Los pocos que emprendieron el viaje que en ese momento hacían Howie, Jo-Beth, Tommy-Ray y veintidós invitados a la fiesta de Buddy Vance no eran viajeros accidentales, sino que habían sido escogidos por la Esencia misma para sus propósitos, y acudieron (la mayoría de ellos) bien preparados.

Howie, por su parte, no estaba ni más ni menos preparado que cualquier pedazo de madera arrojado al fondo del abismo. Primero fue lanzado a través de círculos de energía, y luego se vio sumido en algo que parecía el centro de un trueno, en el cual, el relámpago despertaba breves fuegos luminosos en torno a él. Todos los ruidos de la casa desaparecieron en el momento en que penetró en aquel abismo, así como todos los escombros y basuras que habían entrado con él. Impotente para dirigirse u orientarse, lo único que podía hacer era caer nube adentro, mientras el relámpago se hacía menos frecuente y más luminoso, y los oscuros pasadizos se volvían más y más profundos, hasta que llegó a preguntarse si tendría ojos cerrados, y si la oscuridad, junto con aquella sensación de caída que la acompañaba, estaría sólo en su mente. De ser así, se sentía contento con ese abrazo. Sus pensamientos también caían, concentrándose de momento, en imágenes que salían de la oscuridad y le parecían sólidas, por más que él estuviese casi seguro de que eran simples creaciones de su mente.

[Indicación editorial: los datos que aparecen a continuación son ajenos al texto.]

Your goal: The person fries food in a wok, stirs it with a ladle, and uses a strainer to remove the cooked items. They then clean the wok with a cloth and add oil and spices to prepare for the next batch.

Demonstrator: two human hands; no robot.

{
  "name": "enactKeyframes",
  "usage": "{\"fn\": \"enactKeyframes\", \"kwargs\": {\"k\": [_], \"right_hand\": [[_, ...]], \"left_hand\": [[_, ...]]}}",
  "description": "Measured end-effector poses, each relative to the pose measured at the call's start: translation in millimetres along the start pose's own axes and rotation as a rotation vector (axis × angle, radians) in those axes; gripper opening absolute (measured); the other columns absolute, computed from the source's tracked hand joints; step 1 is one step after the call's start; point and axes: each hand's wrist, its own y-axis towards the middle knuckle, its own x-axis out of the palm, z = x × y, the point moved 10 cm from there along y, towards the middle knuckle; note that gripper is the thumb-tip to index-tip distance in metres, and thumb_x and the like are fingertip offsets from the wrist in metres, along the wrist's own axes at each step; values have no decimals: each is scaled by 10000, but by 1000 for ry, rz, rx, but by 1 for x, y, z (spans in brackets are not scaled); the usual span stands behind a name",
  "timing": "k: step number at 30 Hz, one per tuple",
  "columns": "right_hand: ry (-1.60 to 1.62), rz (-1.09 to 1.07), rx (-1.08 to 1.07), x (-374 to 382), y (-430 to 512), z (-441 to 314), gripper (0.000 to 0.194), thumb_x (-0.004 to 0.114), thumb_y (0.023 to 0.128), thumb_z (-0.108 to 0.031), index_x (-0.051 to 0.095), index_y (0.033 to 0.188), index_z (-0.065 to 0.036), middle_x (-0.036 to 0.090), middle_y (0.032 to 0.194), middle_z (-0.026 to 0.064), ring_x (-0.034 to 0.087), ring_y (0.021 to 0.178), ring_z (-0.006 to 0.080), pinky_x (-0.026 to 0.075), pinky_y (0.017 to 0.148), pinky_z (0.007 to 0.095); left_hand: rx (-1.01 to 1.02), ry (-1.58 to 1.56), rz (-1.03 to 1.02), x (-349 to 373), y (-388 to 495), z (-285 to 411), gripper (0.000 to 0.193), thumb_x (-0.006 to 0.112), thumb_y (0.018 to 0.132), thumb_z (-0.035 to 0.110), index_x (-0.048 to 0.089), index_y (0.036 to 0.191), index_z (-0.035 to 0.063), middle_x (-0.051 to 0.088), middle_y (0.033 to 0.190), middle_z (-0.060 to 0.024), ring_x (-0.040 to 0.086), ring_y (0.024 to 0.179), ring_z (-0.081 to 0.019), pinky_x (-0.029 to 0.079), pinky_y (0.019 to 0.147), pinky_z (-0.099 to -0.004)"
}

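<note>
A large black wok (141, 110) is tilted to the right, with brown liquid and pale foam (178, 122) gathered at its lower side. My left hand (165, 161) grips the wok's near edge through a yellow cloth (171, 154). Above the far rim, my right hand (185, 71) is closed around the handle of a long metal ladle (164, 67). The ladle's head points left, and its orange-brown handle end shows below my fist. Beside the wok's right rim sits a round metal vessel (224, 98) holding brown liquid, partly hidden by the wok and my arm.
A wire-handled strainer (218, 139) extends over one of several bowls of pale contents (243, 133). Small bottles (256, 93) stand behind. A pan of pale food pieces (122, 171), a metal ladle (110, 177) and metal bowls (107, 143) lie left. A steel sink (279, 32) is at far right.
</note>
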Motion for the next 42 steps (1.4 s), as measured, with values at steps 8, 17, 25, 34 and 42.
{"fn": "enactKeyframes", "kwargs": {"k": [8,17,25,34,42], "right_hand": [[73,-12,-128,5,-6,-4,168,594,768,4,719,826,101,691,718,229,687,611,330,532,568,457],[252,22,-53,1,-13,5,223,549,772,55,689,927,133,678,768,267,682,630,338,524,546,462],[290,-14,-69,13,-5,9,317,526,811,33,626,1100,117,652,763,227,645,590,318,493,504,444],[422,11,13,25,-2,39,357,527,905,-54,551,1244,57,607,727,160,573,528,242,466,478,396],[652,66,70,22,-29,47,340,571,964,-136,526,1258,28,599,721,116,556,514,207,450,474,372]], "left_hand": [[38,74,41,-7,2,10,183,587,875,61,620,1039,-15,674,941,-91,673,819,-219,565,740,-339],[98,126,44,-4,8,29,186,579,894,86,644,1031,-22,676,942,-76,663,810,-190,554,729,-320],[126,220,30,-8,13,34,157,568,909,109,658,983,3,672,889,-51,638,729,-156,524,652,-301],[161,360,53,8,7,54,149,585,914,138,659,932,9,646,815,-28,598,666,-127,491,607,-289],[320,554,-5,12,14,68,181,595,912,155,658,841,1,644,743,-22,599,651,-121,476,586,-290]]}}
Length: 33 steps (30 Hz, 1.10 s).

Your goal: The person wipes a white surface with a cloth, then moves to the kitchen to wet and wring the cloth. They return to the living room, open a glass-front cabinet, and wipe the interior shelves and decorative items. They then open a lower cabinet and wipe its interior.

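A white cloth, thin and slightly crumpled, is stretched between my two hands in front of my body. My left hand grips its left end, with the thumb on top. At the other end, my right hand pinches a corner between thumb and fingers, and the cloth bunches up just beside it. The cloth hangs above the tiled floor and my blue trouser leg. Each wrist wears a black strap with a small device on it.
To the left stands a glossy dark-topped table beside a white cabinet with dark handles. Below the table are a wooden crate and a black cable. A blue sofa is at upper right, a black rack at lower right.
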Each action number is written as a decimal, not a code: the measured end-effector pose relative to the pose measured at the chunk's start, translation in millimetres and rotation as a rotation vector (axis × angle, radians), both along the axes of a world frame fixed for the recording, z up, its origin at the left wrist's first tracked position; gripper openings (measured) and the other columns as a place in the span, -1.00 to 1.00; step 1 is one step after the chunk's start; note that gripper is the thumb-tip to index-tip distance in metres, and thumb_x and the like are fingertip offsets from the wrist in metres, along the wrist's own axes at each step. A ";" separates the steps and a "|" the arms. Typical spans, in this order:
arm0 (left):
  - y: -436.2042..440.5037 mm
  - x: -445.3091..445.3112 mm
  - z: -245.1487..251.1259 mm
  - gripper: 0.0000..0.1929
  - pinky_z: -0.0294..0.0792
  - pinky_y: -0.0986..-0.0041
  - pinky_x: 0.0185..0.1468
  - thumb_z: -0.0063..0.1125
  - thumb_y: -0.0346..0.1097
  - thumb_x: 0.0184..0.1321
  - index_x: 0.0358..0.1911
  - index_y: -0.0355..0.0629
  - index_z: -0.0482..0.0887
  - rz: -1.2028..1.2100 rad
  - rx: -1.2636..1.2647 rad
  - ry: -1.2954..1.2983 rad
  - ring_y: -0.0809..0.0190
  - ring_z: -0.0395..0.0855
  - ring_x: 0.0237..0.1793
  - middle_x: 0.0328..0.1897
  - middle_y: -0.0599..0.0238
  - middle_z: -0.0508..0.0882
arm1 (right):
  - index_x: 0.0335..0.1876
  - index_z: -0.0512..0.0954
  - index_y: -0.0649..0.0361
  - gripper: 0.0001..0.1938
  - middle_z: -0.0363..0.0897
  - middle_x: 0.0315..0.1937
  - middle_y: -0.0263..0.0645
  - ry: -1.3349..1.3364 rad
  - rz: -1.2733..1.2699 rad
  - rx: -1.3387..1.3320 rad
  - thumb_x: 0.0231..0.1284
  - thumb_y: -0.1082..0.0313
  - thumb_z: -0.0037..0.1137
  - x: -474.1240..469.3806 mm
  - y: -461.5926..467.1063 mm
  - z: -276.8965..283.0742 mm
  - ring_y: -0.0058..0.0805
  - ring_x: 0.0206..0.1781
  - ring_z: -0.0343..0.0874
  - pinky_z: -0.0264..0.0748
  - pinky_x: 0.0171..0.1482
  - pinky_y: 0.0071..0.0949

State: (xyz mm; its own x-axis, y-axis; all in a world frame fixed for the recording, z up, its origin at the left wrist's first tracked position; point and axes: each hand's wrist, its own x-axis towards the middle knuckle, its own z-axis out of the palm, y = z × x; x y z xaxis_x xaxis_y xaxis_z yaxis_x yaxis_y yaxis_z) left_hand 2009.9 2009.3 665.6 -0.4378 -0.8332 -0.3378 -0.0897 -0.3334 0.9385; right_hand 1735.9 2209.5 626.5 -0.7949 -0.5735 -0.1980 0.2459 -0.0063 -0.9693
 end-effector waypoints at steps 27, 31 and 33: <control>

Conjuró el rostro de Jo-Beth un y otra vez, siempre volviendo la vista para mirarla por encima del hombro. Recitó palabras de amor dirigidas a ella; palabras sencillas, que tenía la esperanza de que Jo-Beth oyera. Pero, si las oyó, no le acercaron más a ella. Eso no le sorprendió. Tommy-Ray se hallaba disuelto en la misma nube mental que él y Jo-Beth atravesaban, y los hermanos gemelos tenían derechos (que se remontaban al útero materno) sobre sus hermanas. Habían flotado juntos en el primer mar, de modo que sus mentes y sus cordones umbilicales se entrelazaron. Howie no envidiaba nada de Tommy-Ray —ni su belleza, ni su sonrisa—, nada, excepto su intimidad con Jo-Beth, por encima del sexo, del deseo, e, incluso, de la respiración. Sólo le cabía la esperanza de estar con Jo-Beth al final de su vida, de la misma manera que Tommy-Ray había estado con ella al principio, cuando la edad eliminara el sexo, el deseo y, por último, hasta la respiración.